Algorithmics

This course covers major (combinatorial) solving approaches and their core algorithms, namely constraint programming, integer programming, SAT, and local search and first-order logic, and classical planning. The course focuses on modelling practical problems, expressing them in the survey paradigms; algorithms for solving such problems are covered in the follow-up "Constraint Solving" course. Furthermore, the course explores how data can be used to improve and accompany such models. Lastly, the course focuses on conducting proper empirical evaluations.

This course covers state-of-the-art algorithms for solving combinatorial optimisation problems, focusing on SAT, constraint programming, and mixed-integer linear programming. It provides an in-depth treatment of the algorithms, including advanced techniques such as propagator design, column generation and decomposition approaches, as well as techniques that can confirm beyond doubt the correctness of the output of the algorithms.
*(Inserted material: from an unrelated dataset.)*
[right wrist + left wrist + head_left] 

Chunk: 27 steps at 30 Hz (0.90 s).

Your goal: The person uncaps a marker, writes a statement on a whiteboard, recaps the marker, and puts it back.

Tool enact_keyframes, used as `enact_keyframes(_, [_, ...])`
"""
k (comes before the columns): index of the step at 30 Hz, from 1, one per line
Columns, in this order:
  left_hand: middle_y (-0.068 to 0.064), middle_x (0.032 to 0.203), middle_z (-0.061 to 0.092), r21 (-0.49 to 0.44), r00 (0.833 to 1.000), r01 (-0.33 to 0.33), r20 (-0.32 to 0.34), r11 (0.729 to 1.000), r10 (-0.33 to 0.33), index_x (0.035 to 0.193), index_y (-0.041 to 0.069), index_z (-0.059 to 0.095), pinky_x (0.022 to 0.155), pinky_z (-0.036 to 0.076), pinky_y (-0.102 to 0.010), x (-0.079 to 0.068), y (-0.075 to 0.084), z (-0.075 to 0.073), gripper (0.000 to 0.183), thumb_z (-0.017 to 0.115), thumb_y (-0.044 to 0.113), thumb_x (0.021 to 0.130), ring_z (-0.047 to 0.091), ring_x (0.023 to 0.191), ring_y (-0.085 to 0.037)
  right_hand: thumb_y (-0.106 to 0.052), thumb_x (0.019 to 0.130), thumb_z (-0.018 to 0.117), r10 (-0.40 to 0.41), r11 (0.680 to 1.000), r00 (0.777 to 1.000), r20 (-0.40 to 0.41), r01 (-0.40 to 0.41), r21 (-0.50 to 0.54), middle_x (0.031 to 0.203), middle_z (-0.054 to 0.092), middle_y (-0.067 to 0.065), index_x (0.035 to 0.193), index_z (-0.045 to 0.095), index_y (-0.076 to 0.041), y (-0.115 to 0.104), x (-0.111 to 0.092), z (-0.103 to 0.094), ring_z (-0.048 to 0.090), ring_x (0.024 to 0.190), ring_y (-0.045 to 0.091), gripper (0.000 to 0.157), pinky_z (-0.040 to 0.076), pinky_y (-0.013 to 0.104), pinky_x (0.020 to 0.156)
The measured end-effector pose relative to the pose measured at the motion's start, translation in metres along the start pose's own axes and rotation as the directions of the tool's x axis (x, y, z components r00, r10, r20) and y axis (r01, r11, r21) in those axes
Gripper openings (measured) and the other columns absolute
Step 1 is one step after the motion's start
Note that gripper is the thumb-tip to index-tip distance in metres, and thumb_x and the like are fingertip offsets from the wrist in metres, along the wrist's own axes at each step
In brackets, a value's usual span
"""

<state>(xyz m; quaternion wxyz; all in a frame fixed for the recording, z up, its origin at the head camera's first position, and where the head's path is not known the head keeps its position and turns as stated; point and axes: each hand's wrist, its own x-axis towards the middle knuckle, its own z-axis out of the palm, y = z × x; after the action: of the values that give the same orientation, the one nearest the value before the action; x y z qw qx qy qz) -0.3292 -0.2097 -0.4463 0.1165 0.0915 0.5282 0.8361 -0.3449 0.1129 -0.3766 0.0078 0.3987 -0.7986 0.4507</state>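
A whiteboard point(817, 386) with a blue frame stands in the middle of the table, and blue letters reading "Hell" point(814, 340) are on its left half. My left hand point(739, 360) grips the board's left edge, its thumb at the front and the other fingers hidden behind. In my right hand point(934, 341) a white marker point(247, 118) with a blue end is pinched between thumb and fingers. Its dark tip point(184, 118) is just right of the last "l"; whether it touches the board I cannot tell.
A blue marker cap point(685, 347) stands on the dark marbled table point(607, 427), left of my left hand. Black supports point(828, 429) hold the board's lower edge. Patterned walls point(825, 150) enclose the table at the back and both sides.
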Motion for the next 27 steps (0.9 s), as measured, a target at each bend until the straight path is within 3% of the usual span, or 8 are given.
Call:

After the course, students will have a general understanding of these algorithms and will be able to apply this knowledge to designing tailored approaches for solving combinatorial optimisation problems.

Evolutionary Algorithms (EAs), drawing inspiration from natural evolution, aim to improve solutions iteratively, reflecting the survival of the fittest individuals in a population. Since their inception in the 1960s and 1970s, EAs have made significant strides, finding applications in diverse fields such as optimizing wind farm layouts, creating radiation therapy plans, and refining deep neural network architectures. This course explores a wide array of EA topics, spanning from foundational principles to cutting-edge research and real-world implementations, including genetic algorithms, evolution strategies, genetic programming, estimation-of-distribution algorithms, optimal mixing evolutionary algorithms, multi-objective optimization, and real-world applications.